■ EXERCISE OBJECTIVE
Which lines in the records below contain the word "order"? Copy each one.

[Stored data entries]
====

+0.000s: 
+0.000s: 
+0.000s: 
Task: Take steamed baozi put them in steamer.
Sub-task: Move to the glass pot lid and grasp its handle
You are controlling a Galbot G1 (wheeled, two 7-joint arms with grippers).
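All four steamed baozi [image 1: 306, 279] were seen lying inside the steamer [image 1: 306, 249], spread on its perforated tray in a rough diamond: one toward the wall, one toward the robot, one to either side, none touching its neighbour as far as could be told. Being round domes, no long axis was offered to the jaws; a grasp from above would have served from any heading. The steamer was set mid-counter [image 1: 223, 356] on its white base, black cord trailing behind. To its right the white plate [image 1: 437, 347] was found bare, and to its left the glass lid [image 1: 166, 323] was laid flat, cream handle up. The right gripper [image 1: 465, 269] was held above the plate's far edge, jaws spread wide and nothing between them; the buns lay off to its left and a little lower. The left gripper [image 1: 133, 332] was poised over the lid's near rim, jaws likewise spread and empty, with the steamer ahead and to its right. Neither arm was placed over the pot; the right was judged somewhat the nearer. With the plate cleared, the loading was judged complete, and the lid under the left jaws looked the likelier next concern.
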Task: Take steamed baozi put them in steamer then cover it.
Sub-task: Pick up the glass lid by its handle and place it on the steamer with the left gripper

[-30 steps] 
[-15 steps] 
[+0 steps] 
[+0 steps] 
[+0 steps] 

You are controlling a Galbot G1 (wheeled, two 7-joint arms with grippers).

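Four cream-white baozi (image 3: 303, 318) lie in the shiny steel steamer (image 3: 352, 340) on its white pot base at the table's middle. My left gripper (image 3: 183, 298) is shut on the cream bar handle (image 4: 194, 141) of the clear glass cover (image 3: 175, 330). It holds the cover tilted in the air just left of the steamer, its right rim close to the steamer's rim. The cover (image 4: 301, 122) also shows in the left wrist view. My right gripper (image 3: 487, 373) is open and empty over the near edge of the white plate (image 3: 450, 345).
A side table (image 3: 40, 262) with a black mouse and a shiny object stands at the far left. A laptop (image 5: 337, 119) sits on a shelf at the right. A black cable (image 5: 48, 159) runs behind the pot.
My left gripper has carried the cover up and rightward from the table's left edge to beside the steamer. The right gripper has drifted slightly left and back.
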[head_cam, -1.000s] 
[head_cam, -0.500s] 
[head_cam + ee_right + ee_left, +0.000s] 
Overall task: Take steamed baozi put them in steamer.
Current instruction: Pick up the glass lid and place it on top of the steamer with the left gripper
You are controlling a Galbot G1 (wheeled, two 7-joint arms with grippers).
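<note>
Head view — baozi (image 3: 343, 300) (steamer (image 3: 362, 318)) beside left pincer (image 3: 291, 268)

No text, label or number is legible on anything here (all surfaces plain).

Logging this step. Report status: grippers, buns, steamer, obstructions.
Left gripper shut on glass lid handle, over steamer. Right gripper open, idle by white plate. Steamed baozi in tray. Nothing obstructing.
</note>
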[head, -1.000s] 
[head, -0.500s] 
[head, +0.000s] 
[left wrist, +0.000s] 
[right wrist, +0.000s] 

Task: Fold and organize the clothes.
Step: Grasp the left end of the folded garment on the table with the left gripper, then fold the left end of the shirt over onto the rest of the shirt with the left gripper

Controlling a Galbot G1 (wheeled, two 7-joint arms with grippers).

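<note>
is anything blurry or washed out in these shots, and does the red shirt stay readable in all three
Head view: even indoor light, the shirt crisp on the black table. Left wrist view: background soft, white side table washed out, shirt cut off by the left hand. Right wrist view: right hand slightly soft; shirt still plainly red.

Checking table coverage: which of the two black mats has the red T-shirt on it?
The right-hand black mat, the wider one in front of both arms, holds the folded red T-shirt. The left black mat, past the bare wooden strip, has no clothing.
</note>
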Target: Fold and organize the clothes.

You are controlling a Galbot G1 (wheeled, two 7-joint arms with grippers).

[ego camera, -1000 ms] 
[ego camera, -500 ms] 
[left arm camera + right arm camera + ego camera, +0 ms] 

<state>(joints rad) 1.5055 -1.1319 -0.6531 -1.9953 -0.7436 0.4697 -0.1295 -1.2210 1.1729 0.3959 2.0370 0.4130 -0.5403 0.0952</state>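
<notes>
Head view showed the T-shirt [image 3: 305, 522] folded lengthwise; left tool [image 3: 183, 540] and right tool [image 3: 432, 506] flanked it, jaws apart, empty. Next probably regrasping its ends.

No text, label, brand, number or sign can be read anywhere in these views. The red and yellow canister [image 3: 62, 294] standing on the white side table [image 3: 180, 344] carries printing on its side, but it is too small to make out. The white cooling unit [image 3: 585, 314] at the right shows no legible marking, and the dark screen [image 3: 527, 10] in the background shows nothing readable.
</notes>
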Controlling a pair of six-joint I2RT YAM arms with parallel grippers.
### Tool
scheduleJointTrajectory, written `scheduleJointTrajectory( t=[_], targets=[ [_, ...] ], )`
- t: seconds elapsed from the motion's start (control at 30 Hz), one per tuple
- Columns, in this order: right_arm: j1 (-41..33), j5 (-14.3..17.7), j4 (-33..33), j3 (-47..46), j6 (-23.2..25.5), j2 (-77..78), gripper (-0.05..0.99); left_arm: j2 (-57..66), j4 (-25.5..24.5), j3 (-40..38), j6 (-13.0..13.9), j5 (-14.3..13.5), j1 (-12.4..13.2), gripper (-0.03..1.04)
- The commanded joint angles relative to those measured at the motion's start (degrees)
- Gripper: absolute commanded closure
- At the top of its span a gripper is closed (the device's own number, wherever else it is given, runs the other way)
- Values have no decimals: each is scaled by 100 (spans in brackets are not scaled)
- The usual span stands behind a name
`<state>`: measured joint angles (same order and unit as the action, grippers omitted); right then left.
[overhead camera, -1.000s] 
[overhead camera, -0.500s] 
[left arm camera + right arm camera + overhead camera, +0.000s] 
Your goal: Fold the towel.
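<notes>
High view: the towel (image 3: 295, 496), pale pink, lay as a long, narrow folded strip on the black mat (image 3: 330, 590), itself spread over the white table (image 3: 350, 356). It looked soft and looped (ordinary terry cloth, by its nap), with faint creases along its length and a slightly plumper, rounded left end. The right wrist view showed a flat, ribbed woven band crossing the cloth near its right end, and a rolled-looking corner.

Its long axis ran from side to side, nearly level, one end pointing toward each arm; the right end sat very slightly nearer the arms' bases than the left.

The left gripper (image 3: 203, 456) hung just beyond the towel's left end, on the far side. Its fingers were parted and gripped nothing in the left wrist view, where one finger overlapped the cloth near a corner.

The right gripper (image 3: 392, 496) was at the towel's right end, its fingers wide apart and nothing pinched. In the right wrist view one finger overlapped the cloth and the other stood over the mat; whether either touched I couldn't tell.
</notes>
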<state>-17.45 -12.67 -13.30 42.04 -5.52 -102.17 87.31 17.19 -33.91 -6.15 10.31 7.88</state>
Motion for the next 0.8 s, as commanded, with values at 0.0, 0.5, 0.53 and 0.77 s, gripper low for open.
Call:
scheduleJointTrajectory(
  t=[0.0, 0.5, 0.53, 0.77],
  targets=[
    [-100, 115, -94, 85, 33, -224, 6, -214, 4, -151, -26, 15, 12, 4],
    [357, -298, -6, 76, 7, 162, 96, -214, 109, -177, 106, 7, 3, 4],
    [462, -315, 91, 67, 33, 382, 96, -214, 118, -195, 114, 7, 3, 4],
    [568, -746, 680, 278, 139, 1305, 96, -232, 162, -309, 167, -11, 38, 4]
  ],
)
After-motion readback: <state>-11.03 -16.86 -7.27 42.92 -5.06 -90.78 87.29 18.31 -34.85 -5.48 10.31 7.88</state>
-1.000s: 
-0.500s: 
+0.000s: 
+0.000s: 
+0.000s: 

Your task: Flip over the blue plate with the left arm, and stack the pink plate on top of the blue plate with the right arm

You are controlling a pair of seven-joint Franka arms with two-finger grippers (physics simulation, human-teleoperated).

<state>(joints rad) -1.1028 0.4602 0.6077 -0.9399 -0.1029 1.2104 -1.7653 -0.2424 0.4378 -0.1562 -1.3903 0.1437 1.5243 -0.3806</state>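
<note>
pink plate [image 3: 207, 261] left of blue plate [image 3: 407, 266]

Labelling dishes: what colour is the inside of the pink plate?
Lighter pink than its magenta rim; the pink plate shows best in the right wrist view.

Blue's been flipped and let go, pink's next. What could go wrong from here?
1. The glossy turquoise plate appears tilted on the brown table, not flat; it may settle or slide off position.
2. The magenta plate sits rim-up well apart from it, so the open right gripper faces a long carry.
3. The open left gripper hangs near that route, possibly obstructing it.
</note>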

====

■ TASK ANSWER
- Columns, in this order: right_arm: j1 (-41..33), j5 (-14.3..17.7), j4 (-33..33), j3 (-47..46), j6 (-23.2..25.5), j2 (-77..78), gripper (-0.05..0.99); left_arm: j2 (-57..66), j4 (-25.5..24.5), j3 (-40..38), j6 (-13.0..13.9), j5 (-14.3..13.5), j1 (-12.4..13.2), gripper (-0.03..1.04)
`<state>`: measured joint angles (same order and unit as the action, grippers omitted); right then left.

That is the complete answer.